» **Task statement**
From the entries that follow, work out how many lines contain "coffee". Write the number only.

Records from a dataset
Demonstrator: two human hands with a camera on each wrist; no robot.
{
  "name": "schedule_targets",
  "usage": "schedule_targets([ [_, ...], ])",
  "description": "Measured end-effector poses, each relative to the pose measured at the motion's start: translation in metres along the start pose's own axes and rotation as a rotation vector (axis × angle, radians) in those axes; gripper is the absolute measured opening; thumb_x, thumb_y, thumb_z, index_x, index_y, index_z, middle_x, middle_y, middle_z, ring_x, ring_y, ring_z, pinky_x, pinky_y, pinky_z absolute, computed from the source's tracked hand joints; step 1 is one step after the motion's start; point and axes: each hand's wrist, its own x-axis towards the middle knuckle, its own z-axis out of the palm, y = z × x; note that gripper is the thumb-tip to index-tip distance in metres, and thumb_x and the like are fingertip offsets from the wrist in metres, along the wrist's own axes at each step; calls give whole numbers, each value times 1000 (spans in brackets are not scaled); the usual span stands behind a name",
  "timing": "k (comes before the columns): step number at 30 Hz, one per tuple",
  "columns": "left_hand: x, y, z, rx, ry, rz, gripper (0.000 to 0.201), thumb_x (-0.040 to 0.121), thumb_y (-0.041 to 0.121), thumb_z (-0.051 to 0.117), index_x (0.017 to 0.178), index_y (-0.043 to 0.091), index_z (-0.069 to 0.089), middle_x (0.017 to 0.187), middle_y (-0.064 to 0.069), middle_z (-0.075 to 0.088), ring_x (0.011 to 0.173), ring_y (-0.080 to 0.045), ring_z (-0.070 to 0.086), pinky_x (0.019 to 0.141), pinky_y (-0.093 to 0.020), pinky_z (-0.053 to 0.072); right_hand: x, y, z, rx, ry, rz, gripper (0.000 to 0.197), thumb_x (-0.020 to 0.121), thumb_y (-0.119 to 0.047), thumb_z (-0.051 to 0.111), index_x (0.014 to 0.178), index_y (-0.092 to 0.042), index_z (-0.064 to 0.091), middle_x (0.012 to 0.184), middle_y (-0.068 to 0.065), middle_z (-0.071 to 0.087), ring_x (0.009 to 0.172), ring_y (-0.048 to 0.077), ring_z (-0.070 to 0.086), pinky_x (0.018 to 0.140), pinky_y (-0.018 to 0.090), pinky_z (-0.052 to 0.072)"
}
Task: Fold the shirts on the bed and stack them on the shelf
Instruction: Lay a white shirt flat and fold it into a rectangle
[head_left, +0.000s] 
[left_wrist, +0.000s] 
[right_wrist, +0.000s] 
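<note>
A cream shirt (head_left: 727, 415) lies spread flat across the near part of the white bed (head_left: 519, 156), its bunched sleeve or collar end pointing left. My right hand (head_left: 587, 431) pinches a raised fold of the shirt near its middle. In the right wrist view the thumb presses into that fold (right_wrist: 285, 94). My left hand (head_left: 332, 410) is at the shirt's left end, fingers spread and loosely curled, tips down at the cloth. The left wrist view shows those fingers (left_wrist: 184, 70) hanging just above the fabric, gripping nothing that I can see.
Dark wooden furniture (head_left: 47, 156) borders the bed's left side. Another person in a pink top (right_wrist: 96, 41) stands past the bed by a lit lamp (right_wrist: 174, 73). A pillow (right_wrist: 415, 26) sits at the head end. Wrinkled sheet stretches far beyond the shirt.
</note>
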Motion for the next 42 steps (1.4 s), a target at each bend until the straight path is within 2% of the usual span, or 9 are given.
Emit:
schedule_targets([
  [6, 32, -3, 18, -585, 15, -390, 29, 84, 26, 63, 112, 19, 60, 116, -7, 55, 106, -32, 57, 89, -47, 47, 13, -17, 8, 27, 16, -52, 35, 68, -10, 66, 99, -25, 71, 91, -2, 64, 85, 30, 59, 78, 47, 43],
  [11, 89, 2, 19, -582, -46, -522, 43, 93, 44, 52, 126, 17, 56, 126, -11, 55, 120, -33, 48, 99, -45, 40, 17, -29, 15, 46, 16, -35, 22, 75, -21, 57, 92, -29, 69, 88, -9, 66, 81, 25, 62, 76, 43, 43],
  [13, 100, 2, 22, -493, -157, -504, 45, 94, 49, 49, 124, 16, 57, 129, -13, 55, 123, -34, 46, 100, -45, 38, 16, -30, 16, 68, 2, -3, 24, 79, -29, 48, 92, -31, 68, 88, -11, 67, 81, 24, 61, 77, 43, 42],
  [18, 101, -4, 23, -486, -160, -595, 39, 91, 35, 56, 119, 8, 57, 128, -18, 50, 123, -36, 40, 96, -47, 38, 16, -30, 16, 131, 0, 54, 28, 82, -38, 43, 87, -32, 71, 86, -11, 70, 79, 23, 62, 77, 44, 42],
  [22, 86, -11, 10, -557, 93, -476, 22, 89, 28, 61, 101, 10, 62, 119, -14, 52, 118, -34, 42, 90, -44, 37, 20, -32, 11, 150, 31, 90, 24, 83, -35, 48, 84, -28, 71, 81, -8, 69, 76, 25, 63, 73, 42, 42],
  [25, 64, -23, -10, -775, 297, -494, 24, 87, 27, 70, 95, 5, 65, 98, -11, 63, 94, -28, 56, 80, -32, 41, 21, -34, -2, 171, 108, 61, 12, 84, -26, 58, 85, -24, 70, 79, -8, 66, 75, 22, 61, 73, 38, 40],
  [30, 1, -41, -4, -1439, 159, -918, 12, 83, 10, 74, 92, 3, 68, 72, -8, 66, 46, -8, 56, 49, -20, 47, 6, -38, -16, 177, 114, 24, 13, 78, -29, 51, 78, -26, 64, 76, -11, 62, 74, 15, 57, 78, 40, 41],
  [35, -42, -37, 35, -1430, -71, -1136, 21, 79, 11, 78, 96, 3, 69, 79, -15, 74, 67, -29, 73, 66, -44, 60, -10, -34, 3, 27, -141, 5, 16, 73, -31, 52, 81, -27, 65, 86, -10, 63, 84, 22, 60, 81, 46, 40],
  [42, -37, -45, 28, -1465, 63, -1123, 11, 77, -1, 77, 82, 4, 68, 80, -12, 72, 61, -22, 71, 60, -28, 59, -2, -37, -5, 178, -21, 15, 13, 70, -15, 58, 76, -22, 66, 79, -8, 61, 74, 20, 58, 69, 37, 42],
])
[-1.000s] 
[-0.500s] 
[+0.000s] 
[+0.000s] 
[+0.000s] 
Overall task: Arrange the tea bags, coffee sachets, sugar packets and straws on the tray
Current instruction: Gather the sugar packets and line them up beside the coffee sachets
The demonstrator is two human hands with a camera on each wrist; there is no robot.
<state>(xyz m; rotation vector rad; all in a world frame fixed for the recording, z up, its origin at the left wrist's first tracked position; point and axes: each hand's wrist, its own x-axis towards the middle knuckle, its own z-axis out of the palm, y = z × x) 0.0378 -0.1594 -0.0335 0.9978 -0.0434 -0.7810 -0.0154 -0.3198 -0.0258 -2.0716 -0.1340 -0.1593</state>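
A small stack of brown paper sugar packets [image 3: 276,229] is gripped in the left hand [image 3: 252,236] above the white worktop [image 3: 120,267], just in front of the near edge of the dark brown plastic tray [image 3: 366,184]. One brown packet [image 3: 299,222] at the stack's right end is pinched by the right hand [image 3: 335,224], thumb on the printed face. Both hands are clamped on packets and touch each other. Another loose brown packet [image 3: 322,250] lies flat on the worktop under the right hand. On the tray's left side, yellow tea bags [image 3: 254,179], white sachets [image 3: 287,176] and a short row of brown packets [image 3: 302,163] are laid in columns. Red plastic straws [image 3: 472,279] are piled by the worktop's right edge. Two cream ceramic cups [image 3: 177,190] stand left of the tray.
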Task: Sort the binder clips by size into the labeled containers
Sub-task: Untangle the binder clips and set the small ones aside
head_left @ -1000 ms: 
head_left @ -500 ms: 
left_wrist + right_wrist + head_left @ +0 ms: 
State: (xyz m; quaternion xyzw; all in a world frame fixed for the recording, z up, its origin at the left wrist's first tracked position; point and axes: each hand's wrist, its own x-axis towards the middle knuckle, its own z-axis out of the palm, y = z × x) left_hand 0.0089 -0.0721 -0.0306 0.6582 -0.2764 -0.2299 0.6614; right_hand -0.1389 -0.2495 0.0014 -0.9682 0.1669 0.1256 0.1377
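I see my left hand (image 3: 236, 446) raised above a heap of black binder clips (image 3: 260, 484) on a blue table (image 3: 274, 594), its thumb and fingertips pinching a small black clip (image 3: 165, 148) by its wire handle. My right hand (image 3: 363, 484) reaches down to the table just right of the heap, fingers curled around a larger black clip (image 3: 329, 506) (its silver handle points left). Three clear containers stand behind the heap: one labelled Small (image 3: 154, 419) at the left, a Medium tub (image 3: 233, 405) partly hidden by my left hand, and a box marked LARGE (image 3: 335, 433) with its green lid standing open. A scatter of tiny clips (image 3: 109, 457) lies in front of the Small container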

» **Answer section**
2